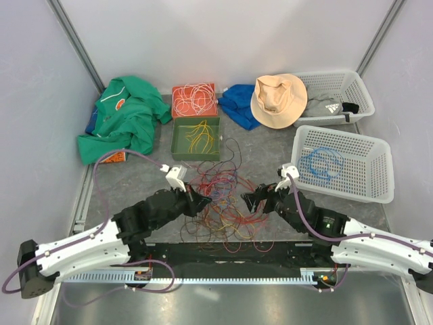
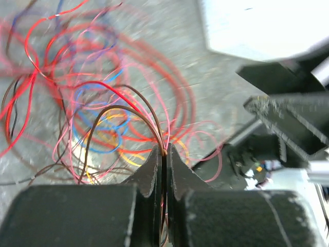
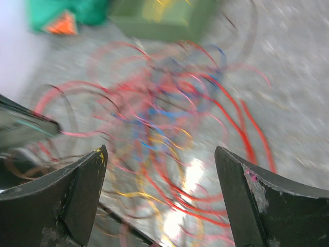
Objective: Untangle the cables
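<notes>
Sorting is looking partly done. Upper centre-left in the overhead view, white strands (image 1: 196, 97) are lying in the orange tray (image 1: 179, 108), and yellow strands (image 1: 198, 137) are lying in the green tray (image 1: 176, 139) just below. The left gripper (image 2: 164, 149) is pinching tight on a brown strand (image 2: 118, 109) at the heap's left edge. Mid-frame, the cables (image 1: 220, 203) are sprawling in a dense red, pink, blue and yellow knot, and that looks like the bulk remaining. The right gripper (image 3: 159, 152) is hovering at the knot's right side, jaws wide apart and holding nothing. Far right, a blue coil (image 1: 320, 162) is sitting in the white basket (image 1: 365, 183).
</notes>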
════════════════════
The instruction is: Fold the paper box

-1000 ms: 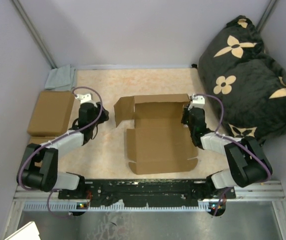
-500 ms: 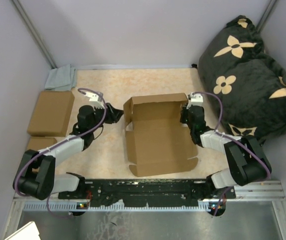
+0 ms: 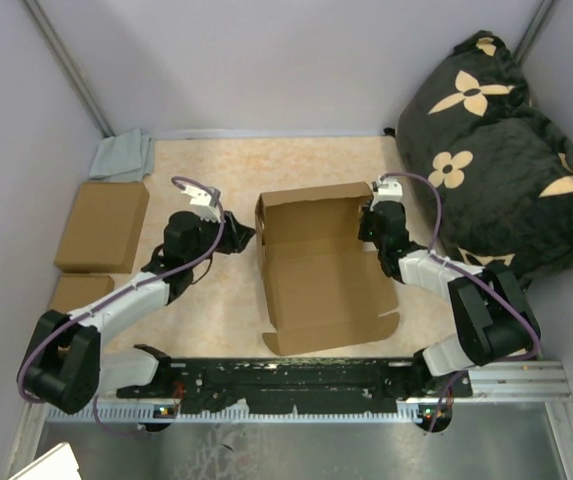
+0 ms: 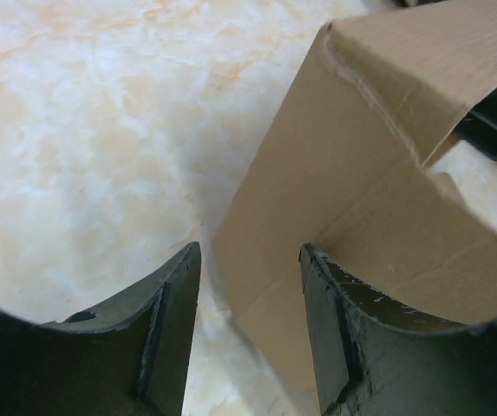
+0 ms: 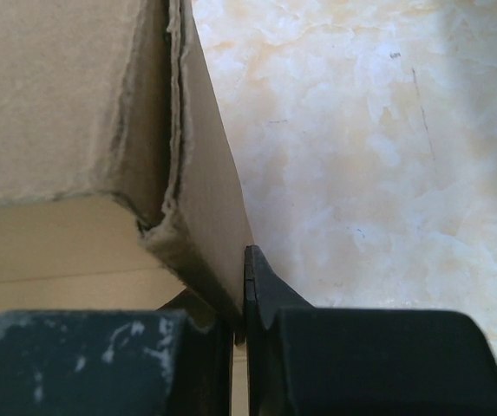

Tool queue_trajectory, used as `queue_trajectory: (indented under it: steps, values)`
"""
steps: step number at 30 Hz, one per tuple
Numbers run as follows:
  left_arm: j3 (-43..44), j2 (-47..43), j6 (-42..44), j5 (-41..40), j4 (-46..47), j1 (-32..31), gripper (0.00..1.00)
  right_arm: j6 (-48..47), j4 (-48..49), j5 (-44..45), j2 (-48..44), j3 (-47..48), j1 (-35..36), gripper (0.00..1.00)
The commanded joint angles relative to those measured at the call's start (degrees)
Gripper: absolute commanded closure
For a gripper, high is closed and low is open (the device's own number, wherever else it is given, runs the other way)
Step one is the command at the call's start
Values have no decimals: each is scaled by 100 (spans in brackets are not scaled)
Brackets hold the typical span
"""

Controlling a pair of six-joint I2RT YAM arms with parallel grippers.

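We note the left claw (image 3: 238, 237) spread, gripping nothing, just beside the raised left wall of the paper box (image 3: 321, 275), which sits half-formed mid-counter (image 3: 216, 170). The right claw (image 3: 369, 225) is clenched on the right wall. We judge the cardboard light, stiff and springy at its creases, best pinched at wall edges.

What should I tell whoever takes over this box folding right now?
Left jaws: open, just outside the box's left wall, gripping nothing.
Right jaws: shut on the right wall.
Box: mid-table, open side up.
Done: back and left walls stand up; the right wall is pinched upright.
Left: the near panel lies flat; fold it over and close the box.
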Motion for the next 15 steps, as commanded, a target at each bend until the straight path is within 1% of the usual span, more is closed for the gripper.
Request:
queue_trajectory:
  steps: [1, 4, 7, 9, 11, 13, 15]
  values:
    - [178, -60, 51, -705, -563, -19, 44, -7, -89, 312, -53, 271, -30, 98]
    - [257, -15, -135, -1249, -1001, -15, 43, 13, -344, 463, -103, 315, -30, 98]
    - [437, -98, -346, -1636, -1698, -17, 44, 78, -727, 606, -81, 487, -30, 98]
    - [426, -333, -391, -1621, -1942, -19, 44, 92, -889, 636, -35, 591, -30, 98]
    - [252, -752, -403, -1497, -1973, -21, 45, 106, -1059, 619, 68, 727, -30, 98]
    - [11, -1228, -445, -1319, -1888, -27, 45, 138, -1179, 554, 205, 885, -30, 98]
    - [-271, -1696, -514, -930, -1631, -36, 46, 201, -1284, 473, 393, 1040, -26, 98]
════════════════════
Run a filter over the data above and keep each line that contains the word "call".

§ **Written solution**:
The commanded joint angles relative to those measured at the call's start (degrees)
Step one is the command at the call's start

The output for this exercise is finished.